~ threads ~

Started by
6 comments, last by Matt_D 13 years, 2 months ago
My program must remain compatible on Linux, Windows, and MAC.

I am using these Librarys:
OpenGL
SDL
libcUrl

I am at the point in my game where I need the map simultaneously load
while the player continues to move and update.
Right now when the map scrolls it shifts to a function that loads the new
part of the map interprets it and then creates the vertices's to draw. Then
returns to the player. Meaning when the player moves and the map
scrolls it stops for about a second. Which is way to long. If the player
happens to be between 2 pieces then both above and below keep
reloading.

I need a way for both, Map Loading and interpreting and Player Actions
to be happening simultaneously.

My game is now starting to lag a little bit since I implemented the map
loading and also some basic physics to some objects.

The solution would be threads, I plan on doing it as follows.
Threads:
0 - Leave to be used by SDL and OpenGL (in case of no GPU)
1- Load and interpret new map Chunks
2- Calculate basic Physics for objects
3- Player Movement and Actions

I am using a Amd Phenom x4 2.2Ghz Cpu and with a program with one
thread that means it can only utilize 6Mhz + 1GPU.

Threads are the solution to my problem correct?

Research I have done shows that threads are different on all Operating
systems.
How should I implement threads so that it is still compilable on Linux,
MAC and Windows without code modification?

Thanks in advance.
Eliminating the 1 second lag when the map moves is something that must be done.
Also, my apologies if some questions seem noobish because they are, but I like
to double check everything so that I can have it right.
If this post was helpful please +1 or like it !

Webstrand
Advertisement
Personally I'd combine threads 2 & 3 assuming the player's movement and actions affect / are affected by the physics engine. But there are better people on here that can advise you on threading.

I just wanted to chime in and say you should keep recently loaded chunks of map in memory, so as to handle the situation where a player is bouncing between 2 (or even 4) of them. Keep 9 chunks in memory (the one the player is currently in, and one in each of the 8 directions) and you should be good (or you could do more, but make them smaller). Maybe have a threshold of how far into a map chunk he has to travel before removing the ones behind him and loading the next batch ahead (so if he'd have to make a decent sized zig-zag before you'd be loading and unloading chunks like crazy).
--- krez ([email="krez_AT_optonline_DOT_net"]krez_AT_optonline_DOT_net[/email])
Thanks for the info Krez I think i should keep more in memory. However they still take a while to load.
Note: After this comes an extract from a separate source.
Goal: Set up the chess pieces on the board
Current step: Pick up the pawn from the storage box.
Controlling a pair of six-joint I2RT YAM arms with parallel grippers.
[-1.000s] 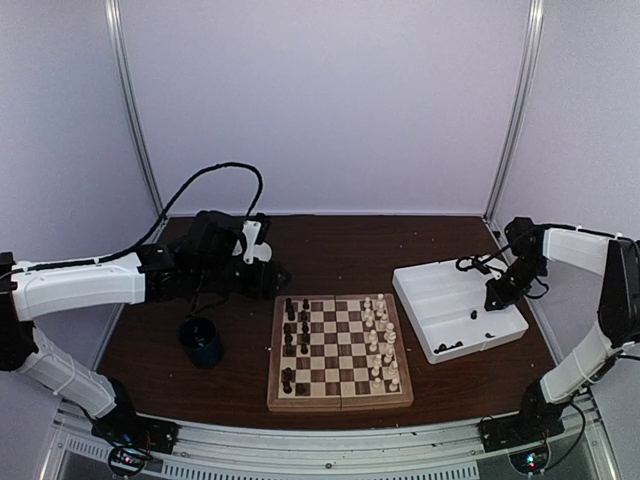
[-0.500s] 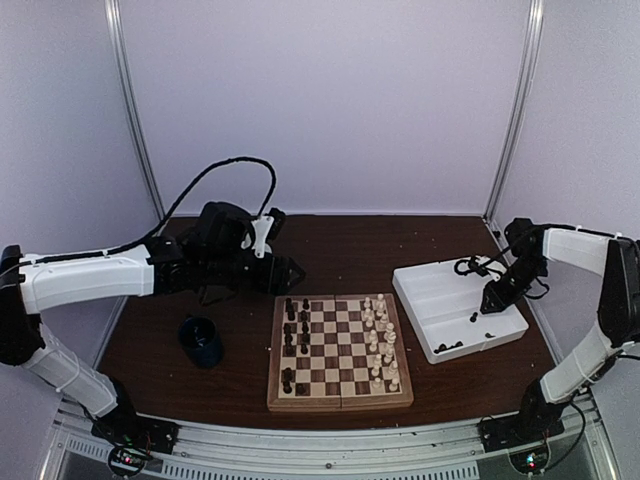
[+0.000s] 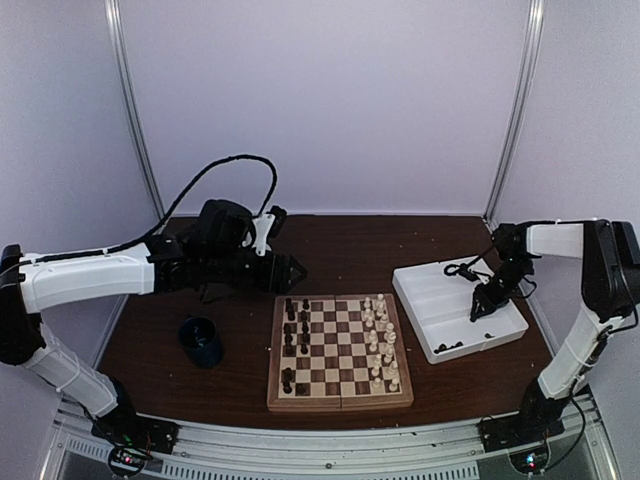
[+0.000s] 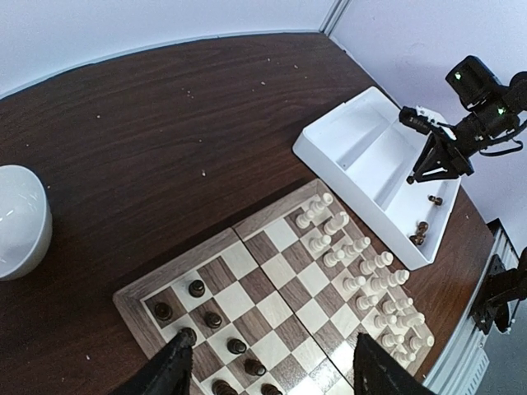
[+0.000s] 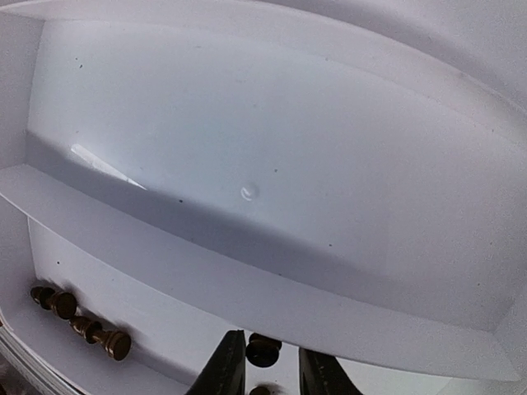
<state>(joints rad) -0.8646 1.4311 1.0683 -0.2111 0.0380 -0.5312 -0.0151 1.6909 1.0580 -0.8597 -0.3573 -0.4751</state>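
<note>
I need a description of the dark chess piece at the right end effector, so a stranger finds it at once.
Find the white tray to the right of the board, and in it the compartment holding dark pieces. The wanted piece sits between the fingertips of the right end effector, while the rest lie apart by the wall.

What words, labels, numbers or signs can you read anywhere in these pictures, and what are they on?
No readable text anywhere. The board, the white tray and the dark cup carry no visible lettering; the chess pieces are too small to show any marking.
</note>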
Noone here has implemented threads?
If this post was helpful please +1 or like it !

Webstrand

The solution would be threads, I plan on doing it as follows.
Threads:
0 - Leave to be used by SDL and OpenGL (in case of no GPU)
1- Load and interpret new map Chunks
2- Calculate basic Physics for objects
3- Player Movement and Actions

I'd cut that down to just 2 threads. Thread 0/2/3 as the first one, and thread 1 as the second. Threading isn't easy, and combining stuff like that will reduce the number of sync points you need.


Research I have done shows that threads are different on all Operating
systems.
How should I implement threads so that it is still compilable on Linux,
MAC and Windows without code modification?
[/quote]
Try boost::thread.

Research I have done shows that threads are different on all Operating
systems.
How should I implement threads so that it is still compilable on Linux,
MAC and Windows without code modification?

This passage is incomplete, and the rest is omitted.